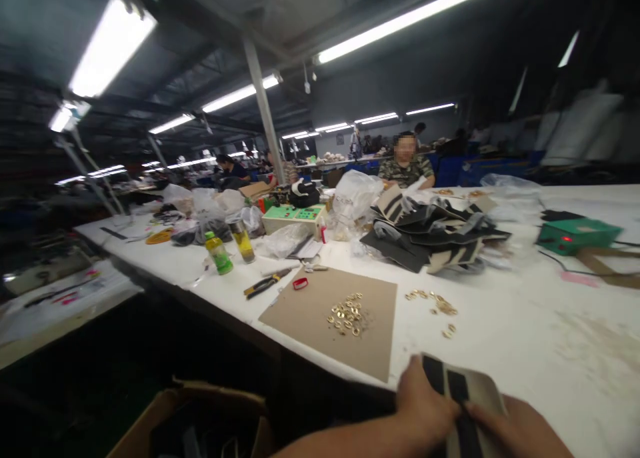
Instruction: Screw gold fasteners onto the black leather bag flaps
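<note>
At the table's near edge, my left hand (425, 405) is closed around the left side of a beige panel with black stripes (483, 385). My right hand (523, 428) grips the same panel from the right, its fingers lying across the front. The panel is tilted up, and its lower end runs out of view. Beyond it, several small gold-coloured rings (346, 315) lie heaped on a brown cardboard sheet (310, 311). More gold-coloured rings (443, 305) are scattered on the white table (515, 311) to the right of the sheet.
Pliers (267, 283), a green-labelled bottle (219, 253) and a tumbler (243, 241) stand or lie at left. Farther back are a control box (295, 219), stacked black-and-beige panels (430, 231) and a green box (577, 235). A person (406, 165) sits opposite. An open carton (220, 391) is below.
</note>
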The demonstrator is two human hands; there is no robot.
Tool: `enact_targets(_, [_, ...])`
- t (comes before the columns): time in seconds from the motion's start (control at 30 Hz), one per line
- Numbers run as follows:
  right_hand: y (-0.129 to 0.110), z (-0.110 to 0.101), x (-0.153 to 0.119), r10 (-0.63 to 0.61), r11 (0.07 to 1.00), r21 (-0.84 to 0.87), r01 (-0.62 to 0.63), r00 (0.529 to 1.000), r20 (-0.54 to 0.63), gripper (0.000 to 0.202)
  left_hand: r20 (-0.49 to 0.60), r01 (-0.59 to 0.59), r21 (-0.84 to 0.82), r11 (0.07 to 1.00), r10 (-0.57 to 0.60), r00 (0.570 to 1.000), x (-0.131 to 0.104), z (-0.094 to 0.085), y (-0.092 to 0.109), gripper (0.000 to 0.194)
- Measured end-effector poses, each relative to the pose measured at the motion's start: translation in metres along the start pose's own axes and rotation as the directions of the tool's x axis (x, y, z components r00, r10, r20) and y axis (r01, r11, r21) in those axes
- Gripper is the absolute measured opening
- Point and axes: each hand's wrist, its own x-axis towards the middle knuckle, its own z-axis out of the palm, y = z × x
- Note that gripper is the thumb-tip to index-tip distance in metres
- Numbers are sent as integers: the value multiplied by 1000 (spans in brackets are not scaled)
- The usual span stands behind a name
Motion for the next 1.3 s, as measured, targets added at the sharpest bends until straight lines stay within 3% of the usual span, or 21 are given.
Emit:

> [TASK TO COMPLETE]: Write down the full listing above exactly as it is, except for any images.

> [TASK ANSWER]:
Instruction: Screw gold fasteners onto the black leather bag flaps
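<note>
At the table's near edge, my left hand (425, 405) is closed around the left side of a beige panel with black stripes (483, 385). My right hand (523, 428) grips the same panel from the right, its fingers lying across the front. The panel is tilted up, and its lower end runs out of view. Beyond it, several small gold-coloured rings (346, 315) lie heaped on a brown cardboard sheet (310, 311). More gold-coloured rings (443, 305) are scattered on the white table (515, 311) to the right of the sheet.
Pliers (267, 283), a green-labelled bottle (219, 253) and a tumbler (243, 241) stand or lie at left. Farther back are a control box (295, 219), stacked black-and-beige panels (430, 231) and a green box (577, 235). A person (406, 165) sits opposite. An open carton (220, 391) is below.
</note>
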The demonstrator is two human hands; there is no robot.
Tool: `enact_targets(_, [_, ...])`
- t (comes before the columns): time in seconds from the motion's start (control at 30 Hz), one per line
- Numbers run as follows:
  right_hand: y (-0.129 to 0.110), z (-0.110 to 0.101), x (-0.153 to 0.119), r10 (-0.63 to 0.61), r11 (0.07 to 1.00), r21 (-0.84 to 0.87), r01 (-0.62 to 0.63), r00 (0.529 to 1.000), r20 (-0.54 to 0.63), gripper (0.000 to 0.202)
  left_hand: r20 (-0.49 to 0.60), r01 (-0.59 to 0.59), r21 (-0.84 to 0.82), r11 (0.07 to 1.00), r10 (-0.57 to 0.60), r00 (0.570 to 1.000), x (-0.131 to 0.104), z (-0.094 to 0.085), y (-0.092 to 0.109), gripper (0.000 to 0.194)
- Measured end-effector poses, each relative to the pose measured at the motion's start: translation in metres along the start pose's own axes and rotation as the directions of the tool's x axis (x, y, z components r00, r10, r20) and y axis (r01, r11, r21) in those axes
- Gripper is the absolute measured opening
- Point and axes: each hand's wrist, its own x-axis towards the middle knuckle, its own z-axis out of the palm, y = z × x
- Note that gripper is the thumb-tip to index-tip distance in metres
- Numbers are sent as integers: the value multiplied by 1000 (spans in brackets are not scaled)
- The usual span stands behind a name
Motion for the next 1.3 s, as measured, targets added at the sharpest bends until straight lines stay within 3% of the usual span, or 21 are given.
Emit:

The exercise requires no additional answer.